Une nouvelle jurisprudence datant du 1er Février 2017 statue en faveur de l’employeur dans le cadre d’une altercation violente entre deux collègues.

Suite à une violente altercation, un salarié est suspendu puis licencié pour inaptitude. Celui-ci considère que ce licenciement n’est pas valable en raison du manquement de l’employeur à son obligation de sécurité de résultat en matière de protection de la santé et de la sécurité des travailleurs.

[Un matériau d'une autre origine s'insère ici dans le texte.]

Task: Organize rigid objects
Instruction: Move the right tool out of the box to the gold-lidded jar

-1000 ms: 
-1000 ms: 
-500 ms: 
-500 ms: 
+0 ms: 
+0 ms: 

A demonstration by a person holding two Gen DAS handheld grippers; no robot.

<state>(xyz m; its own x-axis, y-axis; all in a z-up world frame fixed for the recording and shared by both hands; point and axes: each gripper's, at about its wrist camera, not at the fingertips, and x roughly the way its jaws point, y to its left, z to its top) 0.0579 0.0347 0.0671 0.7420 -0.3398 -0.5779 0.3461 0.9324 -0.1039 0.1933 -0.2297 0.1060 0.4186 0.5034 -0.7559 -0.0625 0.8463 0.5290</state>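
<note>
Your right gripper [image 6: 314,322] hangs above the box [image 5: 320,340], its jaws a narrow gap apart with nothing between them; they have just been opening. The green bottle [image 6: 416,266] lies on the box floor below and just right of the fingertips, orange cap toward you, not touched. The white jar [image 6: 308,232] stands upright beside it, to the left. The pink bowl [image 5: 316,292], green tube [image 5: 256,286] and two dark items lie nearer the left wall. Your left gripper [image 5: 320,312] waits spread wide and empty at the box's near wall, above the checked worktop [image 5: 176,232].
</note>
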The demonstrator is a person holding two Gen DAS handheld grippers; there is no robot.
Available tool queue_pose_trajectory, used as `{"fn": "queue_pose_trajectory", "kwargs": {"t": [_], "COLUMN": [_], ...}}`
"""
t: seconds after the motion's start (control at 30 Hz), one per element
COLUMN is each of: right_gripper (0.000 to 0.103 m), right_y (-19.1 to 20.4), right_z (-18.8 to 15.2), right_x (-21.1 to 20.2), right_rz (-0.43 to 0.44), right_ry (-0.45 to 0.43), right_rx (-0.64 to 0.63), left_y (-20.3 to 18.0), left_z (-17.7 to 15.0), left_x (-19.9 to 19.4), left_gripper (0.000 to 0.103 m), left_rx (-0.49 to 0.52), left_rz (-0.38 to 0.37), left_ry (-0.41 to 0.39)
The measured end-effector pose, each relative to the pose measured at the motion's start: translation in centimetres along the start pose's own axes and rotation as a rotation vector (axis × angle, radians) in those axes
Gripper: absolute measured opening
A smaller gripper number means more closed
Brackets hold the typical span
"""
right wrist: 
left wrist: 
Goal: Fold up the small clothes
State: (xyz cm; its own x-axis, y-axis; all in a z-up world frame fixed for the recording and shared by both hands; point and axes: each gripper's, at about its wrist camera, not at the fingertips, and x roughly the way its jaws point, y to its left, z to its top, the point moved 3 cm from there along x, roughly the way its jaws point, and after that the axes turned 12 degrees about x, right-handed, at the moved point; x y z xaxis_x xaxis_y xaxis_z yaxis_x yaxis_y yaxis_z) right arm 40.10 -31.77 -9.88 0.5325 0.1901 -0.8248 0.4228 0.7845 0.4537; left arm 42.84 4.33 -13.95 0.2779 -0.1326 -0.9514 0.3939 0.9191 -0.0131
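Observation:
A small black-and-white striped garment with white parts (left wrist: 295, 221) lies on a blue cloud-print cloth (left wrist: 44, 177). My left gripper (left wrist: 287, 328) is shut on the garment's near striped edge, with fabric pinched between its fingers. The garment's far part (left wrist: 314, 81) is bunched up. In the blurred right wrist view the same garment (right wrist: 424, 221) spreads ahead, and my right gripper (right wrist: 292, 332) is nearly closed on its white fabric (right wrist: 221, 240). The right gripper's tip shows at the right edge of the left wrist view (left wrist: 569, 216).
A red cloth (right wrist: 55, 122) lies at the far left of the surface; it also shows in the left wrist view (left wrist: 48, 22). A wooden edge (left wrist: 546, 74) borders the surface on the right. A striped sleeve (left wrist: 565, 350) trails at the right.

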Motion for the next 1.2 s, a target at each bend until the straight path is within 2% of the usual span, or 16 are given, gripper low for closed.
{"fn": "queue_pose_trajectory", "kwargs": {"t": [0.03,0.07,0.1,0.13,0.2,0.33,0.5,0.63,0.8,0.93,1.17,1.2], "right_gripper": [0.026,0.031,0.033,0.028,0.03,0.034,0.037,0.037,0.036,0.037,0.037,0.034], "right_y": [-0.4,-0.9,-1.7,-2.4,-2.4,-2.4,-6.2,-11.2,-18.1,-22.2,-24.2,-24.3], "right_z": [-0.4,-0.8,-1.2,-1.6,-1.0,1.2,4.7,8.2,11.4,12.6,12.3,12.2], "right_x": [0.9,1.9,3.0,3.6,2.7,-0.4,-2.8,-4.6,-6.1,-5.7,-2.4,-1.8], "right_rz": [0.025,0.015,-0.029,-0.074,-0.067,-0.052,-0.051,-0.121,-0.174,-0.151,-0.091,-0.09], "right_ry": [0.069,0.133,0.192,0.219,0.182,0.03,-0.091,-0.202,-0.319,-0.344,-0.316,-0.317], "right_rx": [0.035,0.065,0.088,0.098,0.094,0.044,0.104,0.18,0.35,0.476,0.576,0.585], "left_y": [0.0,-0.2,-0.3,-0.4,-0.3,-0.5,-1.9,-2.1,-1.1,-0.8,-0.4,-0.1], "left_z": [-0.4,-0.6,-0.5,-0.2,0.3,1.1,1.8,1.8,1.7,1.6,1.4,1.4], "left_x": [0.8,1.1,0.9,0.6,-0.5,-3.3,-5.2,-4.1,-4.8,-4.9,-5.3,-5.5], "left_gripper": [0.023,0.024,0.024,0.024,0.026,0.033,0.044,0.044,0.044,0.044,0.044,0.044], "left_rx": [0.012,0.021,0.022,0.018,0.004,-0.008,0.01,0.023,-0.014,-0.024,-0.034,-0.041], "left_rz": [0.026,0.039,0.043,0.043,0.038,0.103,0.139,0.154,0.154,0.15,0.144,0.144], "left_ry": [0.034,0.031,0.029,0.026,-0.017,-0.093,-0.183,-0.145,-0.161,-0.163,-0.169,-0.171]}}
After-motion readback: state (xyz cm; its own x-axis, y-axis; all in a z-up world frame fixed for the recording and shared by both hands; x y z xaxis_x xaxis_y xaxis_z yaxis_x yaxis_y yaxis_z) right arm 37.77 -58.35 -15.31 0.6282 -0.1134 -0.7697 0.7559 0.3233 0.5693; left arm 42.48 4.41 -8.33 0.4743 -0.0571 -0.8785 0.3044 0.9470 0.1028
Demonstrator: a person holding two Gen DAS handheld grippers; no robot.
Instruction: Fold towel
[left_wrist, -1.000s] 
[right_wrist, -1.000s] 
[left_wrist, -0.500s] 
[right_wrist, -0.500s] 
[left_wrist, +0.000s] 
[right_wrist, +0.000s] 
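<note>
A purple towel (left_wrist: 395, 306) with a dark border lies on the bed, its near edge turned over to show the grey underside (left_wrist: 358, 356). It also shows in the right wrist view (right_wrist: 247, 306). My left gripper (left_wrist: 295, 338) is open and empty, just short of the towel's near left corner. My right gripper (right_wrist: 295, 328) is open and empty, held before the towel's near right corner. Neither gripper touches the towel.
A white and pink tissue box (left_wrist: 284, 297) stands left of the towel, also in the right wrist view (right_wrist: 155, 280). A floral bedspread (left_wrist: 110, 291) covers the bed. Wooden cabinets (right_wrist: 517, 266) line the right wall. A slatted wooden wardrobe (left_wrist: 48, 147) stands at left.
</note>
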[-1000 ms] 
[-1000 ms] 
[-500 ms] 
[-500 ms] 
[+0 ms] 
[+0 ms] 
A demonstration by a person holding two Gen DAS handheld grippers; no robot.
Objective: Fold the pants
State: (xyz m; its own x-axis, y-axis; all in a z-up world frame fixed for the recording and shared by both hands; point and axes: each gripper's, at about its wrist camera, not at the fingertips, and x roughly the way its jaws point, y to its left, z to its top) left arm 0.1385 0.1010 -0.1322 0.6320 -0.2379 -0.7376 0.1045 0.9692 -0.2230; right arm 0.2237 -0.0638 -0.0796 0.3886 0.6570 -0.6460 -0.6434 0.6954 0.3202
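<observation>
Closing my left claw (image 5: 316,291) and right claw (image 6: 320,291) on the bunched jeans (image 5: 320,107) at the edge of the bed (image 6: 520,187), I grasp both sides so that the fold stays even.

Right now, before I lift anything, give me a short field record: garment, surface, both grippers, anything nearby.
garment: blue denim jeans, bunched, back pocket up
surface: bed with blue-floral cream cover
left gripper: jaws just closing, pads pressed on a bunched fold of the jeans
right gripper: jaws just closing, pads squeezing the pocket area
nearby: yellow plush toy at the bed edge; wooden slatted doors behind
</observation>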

Une ancienne jurisprudence va d’ailleurs dans ce sens en indiquant que « L’employeur est tenu à une obligation de sécurité de résultat en matière de protection de la santé et de la sécurité des travailleurs. L’employeur manque à cette obligation lorsqu’un salarié est victime, sur son lieu de travail, de violences physiques exercées par l’un ou l’autre de ses salariés, quand bien même il aurait pris des mesures en vue de faire cesser ces agissements » (Cass. soc., 23 janv. 2013, n° 11-18.855) ».

Pourtant, en Février 2017, la Cour de Cassation considère que « L'employeur ne peut pas se voir reprocher un manquement à son obligation de sécurité de résultat dès lors que l'inaptitude physique du salarié a pour seule cause son propre comportement caractérisé par une violence commise à l'encontre d'un collègue, un tel risque ne pouvant être anticipé par l'employeur qui était personnellement intervenu pour faire cesser l'altercation (Cass. soc. 1-2-2017 n° 15-24.166 F-D) ». Cet argument a d’autant plus été renforcé par le fait que l’employeur soit intervenu personnellement au cours de l’altercation entre les deux salariés afin de la faire cesser.